If this is your first reptile, three species we'd actually recommend: leopard gecko, crested gecko, or corn snake. Bearded dragons are great too but they need more space, brighter lighting, and a more varied diet, so we'd put them in the "beginner-with-research" tier.
Leopard geckos: 20-gallon tank, no UVB strictly required (though it helps), eat insects, live 15–20 years. Calm, easy to handle, come in beautiful colors.
Crested geckos: even simpler — they eat a powdered fruit-based diet you mix with water, they don't need heat lamps in most homes, and they're very docile. A great first reptile if you live somewhere with mild temperatures.

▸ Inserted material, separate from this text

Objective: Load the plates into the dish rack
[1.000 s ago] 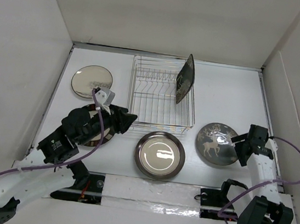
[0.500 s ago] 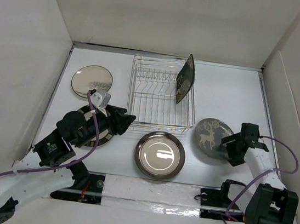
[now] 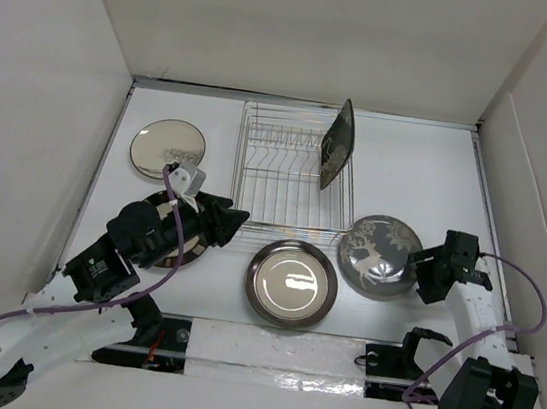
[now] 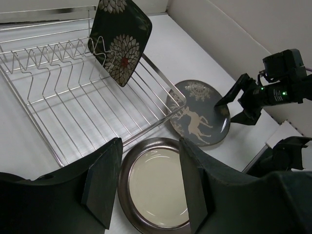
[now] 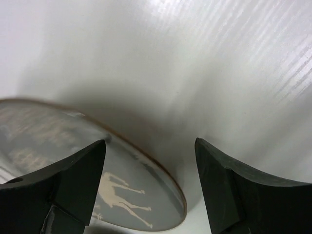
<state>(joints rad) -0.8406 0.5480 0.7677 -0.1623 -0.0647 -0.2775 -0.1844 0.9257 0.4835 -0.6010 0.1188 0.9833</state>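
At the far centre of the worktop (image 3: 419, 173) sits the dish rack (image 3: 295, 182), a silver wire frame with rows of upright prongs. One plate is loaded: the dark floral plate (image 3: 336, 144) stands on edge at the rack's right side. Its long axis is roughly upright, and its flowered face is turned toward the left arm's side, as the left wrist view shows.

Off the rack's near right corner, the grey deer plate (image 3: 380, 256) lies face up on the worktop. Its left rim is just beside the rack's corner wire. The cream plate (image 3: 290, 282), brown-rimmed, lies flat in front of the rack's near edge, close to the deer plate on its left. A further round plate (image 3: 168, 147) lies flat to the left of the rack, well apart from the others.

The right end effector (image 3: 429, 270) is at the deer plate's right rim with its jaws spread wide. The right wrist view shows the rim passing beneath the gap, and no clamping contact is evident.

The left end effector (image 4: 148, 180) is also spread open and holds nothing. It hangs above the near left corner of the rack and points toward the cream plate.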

Corn snakes: 20–40 gallon tank, eat one frozen-thawed mouse every 1–2 weeks, very calm, almost never bite. Live 15–20 years.
What NOT to start with: green iguanas (get 6 feet long, need a whole room, can be aggressive), monitor lizards (powerful, need huge enclosures, expensive to feed), hatchling tortoises (live 50–100 years, get big, need outdoor space), chameleons (extremely sensitive to husbandry mistakes), and any wild-caught animal.
Before you buy, do this: read at least two full care guides from reputable sources (Reptifiles, ReptiFiles, ReptileGuide, university extension sites — not random YouTube videos). Build the enclosure FIRST and run it for a week to make sure temperatures and humidity are stable. Then get the animal. The number one cause of reptile death in new keepers is bringing the animal home before the enclosure is ready.
And budget honestly. A leopard gecko is a $30 animal that needs $300+ in setup before it comes home. That math is normal. If the setup feels expensive, that's the right setup.